Saturday 14 March 2020

Expensive strawberries might not be the end of it...

Coronavirus is obsessing the npb, and there is almost nothing else covered in teh Graun today:

Try this:


Ivanka Trump working from home as a precaution; US House passes virus aid package; China records 11 new cases; WHO says Europe is at centre of pandemic. Follow live news
or this

US travel ban for 26 European countries comes into force

US House passes coronavirus aid package as Trump declares emergency

Saudi Arabia bans all flights into the kingdom

New Zealand to quarantine all arrivals
Canada shuts down parliament and bans large cruise ships

Governments across Latin America suspend flights from Europe

Southeast Asian countries makes changes to travel from Europe

Covid-19 testing kits no longer available in some parts of Australia

South Korea and China report low infections again

The global death toll reached 5,429, with 145,369 cases confirmed
 And this interestingly selective list of banned cultural events (nothing about sport)
Human Rights Watch film festival, which started on 12 March and was due to run until 20 March, cancelled.
Disney postpones indefinitely release of Mulan, The New Mutants and Antlers.
Steve Martin and Martin Short cancel shows in Dublin and London (13-15 March).
Record Store Day postponed until June.
[wha?]
BAM in New York cancels all live events and announces it will run its cinemas at 50% capacity.
BPM festival (Miami, 22 March) postponed, new dates TBA.
Under the Southern Stars Australia tour (3-19 April) cancelled.
Rage Against the Machine postpone North American tour (26 March to 20 May), new dates TBA.
Paris Opera cancels all performances of Manon until 3 April, George Balanchine until 10 April, the concert of Monteverdi, Rossi and Handel on 18 March, Don Giovanni from 21 March to 24 April.
Lifeboat (Catherine Wheels production) at East Linton Community Hall, Scotland, on 14 March cancelled.
[Quelle horreur for East Linton]
London Irish Centre announces cancellation of St Patricks Day events.
Rathbones Folio prize ceremony cancelled, winner will be announced 23 March.
International Booker prize shortlist ceremony cancelled (was 2 April).
Vanya and Sonia and Masha and Spike at Charing Cross Theatre postponed.
[Friends of the Arts Editor?] 
There are only a couple of Graun inflections.
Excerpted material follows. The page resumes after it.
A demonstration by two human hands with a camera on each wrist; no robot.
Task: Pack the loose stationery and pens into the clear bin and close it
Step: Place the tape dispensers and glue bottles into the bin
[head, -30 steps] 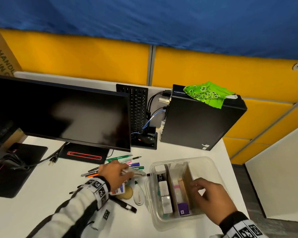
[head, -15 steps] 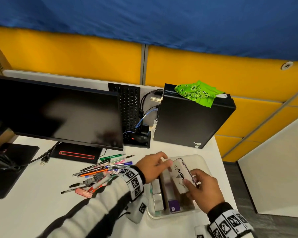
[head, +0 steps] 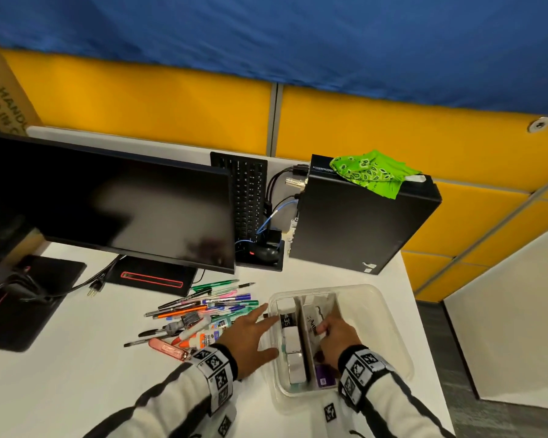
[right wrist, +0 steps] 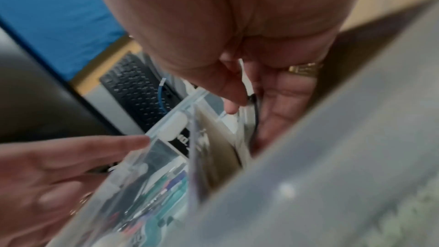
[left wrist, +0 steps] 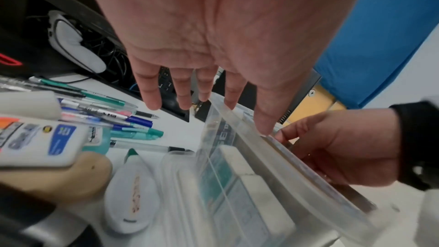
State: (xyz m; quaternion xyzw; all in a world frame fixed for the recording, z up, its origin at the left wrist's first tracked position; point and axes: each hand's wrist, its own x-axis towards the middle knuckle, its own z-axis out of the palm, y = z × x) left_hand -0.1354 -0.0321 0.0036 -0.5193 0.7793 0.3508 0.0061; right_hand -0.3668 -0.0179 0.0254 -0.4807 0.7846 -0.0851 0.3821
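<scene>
Right hand (head: 336, 338) is inside the bin (head: 389, 320), fingers curled on a white packet (head: 314, 320) standing on edge in the middle slot, just right of the divider (head: 302, 336). Left hand (head: 246, 338) is flat and empty, fingers straight, against the bin's left wall. Pens (head: 209, 306) lie in a loose fan on the desk (head: 76, 390) just left of the bin, long axes roughly left-right, tips toward the bin. Left hand is nearer, so my guess is it takes them next. Glue bottle (head: 203, 338) and pink stick (head: 170, 349) sit at the near edge of the pile. Left slot holds stacked white boxes (head: 293, 358), with a purple box (head: 325, 374) at the near end. No lid in view. Packing looks early.
</scene>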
There are adverse comparisons with our much more enlightened European neigbhbours, of course, and:
A lack of resources could mean that younger, healthier patients are prioritised, while others are left to die 

Good news for millenials you would have thought, but the young might still include hoi polloi? Our man in the mask J Ives (middle aged?), deputy director of the Centre for Ethics in Medicine at the University of Bristol says:
This may be anathema to those of us, including myself, who intuitively prefer a “first come, first served” queuing system. That seems familiar, impartial, equitable and fair.
Classic npb stuff here -- those who are organised enough (possess enough cultural and economic capital) to join queues early would see no problems of course. That is how the npb muscles in to monopolise any 'universal' opportunities. 
O Jones has a more incisive grasp (for a change)
Thanks to a decade of austerity, the Tories have ensured the pandemic will hit the poor the hardest  

We know the rich look after their own, but these injustices are not acts of God or mere sad facts of life to be shrugged at with resignation. There will be many terrible lessons to learn from this pandemic: one is a lesson that should have been learned long ago, that inequality kills.